EXERCISE DETAILS:
Write out, from the entries below, exactly the lines that run between the lines holding "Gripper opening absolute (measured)" and "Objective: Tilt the", inclusive, and stop there.

*** Opening DATA PROVIDED ***

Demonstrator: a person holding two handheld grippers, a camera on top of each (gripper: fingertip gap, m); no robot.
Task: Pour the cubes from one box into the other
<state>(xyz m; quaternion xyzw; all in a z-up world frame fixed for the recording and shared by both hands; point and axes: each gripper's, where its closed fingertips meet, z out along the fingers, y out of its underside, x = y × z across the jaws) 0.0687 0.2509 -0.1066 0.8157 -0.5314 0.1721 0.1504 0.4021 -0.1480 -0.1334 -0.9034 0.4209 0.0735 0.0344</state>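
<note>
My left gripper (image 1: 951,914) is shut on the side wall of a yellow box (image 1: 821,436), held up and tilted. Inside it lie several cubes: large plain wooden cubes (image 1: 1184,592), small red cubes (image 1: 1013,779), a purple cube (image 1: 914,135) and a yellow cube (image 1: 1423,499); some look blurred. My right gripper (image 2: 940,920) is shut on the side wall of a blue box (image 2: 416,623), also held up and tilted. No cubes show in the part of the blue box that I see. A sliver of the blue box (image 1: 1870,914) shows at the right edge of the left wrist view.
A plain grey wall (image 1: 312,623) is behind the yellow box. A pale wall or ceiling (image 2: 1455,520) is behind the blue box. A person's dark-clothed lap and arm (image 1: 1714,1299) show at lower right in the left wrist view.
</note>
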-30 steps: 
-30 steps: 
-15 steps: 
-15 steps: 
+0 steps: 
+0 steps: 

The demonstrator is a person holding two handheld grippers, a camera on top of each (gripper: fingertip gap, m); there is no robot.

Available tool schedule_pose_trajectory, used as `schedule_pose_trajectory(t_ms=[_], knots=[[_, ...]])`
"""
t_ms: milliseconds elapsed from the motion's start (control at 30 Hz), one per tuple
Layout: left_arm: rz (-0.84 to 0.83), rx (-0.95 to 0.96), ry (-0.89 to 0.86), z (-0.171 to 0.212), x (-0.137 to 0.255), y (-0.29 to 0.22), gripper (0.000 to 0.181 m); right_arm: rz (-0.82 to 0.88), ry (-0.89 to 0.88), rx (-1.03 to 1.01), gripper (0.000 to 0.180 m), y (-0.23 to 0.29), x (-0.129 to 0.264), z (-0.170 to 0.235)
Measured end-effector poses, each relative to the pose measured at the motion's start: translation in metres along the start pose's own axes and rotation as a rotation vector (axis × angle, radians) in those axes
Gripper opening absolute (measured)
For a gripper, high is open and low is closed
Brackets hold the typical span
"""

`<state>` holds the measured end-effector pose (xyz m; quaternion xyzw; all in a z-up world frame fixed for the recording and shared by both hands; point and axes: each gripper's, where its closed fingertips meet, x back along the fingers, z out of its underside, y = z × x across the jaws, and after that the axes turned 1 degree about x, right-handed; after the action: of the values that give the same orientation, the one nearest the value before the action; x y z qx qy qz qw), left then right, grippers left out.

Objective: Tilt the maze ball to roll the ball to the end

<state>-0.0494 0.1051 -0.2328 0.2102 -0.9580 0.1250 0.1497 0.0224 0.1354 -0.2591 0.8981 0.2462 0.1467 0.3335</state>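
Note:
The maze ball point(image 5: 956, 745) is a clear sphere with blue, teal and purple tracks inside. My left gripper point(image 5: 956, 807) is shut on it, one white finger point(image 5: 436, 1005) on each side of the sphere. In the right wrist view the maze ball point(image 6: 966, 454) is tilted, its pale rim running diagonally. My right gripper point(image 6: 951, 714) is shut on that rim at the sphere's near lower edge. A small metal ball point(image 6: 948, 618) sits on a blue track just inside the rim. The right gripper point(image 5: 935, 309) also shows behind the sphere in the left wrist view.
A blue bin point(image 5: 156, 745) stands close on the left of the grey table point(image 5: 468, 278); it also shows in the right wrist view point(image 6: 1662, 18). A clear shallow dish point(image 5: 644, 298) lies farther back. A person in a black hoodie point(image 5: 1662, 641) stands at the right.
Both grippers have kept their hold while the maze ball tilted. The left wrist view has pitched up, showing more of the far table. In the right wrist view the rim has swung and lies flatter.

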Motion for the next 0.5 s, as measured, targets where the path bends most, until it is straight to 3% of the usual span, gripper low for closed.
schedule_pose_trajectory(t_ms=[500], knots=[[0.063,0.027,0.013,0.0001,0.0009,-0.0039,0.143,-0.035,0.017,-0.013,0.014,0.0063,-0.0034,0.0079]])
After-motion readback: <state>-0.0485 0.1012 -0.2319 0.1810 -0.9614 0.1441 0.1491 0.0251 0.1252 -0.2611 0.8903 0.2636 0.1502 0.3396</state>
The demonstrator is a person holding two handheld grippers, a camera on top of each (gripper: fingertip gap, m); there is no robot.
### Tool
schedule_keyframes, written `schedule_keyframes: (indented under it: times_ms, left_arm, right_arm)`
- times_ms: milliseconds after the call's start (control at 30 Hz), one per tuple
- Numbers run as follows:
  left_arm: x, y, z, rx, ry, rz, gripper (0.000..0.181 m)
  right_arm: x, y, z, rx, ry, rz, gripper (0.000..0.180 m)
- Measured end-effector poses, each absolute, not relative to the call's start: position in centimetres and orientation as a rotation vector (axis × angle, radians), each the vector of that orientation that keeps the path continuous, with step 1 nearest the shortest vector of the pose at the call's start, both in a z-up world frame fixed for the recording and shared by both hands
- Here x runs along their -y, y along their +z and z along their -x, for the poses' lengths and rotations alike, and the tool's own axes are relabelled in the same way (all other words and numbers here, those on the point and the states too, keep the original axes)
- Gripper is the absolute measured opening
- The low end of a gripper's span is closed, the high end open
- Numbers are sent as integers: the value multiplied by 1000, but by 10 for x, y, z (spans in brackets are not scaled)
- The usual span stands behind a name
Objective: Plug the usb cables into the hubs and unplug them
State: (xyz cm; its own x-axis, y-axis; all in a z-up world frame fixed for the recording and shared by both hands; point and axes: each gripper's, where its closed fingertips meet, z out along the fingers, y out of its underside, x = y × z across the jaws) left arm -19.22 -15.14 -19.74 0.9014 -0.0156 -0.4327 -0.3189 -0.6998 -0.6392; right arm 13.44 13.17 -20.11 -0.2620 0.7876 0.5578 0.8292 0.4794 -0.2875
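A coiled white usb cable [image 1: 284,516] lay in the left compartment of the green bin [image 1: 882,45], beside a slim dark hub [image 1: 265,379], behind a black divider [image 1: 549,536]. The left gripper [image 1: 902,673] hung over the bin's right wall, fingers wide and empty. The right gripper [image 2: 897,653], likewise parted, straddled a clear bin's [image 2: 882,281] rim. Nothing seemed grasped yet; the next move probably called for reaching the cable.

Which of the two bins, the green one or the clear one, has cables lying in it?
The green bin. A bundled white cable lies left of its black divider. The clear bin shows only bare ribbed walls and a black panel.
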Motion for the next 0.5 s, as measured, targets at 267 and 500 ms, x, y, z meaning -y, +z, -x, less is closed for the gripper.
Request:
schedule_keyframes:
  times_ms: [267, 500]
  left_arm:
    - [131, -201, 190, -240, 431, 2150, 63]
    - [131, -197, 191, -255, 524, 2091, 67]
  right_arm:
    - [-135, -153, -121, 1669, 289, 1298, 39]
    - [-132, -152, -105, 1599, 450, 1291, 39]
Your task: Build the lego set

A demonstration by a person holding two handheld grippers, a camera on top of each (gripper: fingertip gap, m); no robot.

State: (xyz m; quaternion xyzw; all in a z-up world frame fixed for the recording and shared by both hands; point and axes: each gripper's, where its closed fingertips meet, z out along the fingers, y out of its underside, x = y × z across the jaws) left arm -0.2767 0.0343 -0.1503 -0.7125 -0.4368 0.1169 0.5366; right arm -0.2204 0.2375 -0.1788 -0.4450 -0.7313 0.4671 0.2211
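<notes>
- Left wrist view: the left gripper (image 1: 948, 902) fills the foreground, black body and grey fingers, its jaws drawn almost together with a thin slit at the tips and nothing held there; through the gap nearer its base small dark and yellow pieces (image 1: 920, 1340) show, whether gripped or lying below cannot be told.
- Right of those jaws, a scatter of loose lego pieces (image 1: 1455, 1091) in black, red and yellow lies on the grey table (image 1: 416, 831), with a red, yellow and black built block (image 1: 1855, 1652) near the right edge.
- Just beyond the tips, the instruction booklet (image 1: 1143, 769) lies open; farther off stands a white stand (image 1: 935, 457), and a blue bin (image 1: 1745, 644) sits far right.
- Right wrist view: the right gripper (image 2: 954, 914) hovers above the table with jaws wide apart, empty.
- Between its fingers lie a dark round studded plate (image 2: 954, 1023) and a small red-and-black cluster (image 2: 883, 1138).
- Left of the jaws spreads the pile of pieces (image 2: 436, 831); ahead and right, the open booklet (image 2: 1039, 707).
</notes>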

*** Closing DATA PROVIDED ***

SOLUTION FOR THIS TASK:
Gripper opening absolute (measured)
For a gripper, high is open and low is closed
Brackets hold the typical span
"""

`<state>` holds the measured end-effector pose (xyz m; quaternion xyzw; all in a z-up world frame fixed for the recording and shared by both hands; point and axes: each gripper's, where its closed fingertips meet, x back along the fingers, z out of its underside, y = z × x across the jaws, and after that the axes turned 1 degree about x, right-handed; after the action: of the values that give the same orientation, the one nearest the value before the action; x y z qx qy qz qw), left then right, grippers left out.

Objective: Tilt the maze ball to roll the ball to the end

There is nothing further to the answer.